Archibald was the biracial son of Henry Grimke, a white slave owner and Nancy Weston, an enslaved woman of European and African descent. She was described in one account as the most beautiful black woman in Charleston. His aunts Sarah and Angelina Grimke were leaders in the abolitionist movement who like Archibald had left their native Charleston and relocated to Massachusetts.
After the collapse of their marriage in 1883, Sarah took young Angelina to live with her in Michigan, but in 1887 returned the child to her father in Washington, D.C. due to the discrimination she faced as the mixed-race daughter of a white woman. For the rest of her life Sarah wrote on occultism and mental healing and traveled widely. Whatever the nature of the collaboration, it seems that Grimke played the role of an HBofL member living in California and assisting Burgoyne in his writing. But her stay in California was not long, as in 1888 she went to New Zealand at the invitations of a publisher, and remained there until a heart attack required her return to the US where she initially stayed with her parents in Michigan. Sarah returned to California, still in poor health, and died in San Diego in 1898.
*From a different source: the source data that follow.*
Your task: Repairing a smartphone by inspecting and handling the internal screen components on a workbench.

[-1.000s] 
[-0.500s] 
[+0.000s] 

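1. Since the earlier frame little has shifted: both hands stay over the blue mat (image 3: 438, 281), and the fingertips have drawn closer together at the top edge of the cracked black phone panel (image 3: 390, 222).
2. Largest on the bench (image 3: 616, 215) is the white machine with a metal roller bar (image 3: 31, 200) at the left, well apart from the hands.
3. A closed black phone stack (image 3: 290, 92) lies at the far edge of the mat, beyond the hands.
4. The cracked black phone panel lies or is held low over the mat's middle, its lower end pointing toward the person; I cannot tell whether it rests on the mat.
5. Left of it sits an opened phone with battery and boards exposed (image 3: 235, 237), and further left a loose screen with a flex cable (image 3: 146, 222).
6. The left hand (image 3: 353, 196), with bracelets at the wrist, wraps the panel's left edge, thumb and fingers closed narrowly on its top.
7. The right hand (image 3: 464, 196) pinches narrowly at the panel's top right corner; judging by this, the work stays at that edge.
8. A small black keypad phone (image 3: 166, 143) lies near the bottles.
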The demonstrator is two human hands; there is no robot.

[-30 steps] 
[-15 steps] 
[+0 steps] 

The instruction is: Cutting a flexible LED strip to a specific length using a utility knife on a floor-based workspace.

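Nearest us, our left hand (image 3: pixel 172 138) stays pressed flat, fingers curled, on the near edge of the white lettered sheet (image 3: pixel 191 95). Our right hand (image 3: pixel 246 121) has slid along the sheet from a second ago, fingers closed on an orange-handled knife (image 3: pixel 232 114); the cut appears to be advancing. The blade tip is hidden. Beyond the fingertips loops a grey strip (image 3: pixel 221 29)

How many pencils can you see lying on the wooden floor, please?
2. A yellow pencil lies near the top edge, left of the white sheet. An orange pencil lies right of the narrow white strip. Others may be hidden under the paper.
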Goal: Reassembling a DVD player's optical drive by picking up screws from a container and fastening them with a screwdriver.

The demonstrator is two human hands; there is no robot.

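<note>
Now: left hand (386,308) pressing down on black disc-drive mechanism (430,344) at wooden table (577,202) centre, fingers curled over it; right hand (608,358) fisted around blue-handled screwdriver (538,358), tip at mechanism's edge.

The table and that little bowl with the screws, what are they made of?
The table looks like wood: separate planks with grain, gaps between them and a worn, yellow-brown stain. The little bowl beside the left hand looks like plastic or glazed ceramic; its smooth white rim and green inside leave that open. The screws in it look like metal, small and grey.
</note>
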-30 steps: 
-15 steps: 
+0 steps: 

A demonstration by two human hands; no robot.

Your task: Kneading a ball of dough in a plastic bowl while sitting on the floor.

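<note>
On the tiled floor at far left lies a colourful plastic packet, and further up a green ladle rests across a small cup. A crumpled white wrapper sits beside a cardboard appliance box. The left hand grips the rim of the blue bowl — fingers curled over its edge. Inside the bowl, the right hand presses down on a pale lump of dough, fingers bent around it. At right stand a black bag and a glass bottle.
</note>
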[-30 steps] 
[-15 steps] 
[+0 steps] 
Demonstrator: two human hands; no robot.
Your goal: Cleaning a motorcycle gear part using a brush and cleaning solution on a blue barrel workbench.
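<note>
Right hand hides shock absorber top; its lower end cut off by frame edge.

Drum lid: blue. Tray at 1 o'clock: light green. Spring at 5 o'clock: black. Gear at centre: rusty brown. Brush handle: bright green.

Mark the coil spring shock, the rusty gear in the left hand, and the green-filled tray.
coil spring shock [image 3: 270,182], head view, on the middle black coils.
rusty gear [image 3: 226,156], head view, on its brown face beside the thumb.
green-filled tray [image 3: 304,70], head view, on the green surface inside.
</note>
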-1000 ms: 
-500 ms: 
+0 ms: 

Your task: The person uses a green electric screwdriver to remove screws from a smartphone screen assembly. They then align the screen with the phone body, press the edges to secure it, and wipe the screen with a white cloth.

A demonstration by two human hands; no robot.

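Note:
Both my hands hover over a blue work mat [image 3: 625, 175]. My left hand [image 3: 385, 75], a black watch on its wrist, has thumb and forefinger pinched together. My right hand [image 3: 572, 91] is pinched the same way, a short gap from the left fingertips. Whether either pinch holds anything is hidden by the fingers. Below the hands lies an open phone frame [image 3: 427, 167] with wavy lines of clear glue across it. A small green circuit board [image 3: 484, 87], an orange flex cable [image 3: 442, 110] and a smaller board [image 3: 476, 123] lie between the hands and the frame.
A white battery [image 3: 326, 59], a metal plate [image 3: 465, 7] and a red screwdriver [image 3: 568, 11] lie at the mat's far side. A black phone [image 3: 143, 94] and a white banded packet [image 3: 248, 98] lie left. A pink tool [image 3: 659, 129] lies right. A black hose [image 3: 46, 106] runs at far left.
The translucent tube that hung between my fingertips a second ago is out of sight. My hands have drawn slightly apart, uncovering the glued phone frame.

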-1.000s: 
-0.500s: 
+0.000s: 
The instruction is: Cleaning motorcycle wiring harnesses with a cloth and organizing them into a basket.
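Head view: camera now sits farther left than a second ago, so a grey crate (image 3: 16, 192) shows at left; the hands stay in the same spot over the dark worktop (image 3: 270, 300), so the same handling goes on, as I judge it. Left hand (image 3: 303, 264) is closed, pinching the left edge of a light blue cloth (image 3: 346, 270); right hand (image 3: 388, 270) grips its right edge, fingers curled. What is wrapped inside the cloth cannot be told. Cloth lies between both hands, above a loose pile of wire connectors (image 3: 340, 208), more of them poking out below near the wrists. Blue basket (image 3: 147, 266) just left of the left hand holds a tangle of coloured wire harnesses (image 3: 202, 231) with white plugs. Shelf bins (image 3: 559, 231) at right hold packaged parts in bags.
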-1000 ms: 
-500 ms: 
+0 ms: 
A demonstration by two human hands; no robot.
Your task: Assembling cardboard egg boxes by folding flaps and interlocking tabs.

One of the earliest of the mental science writers, Miss S. S. Grimke, in a book bearing the curious title Personified Unthinkables, 1884, interpreted the practical idealism with special reference to mental pictures and their influence. This emphasis on mental pictures was characteristic of Mr. Quimby. In fact, Quimby sometimes described the mental part of his treatment with reference to the pictures he discerned intuitively in the patient's mind, and the ideal pictures in connection with which "the truth of a patient's being" was established in place of the "error or disease."
A History of The New Thought Movement
by Horatio. W. Dresser
1919
Chapter Six - The Mental Science Period
Which isn't to say that HBofL or Grimke's works in anyway resembled Quimby. Dresser was merely giving credit to her as the 1st to reference mental pictures.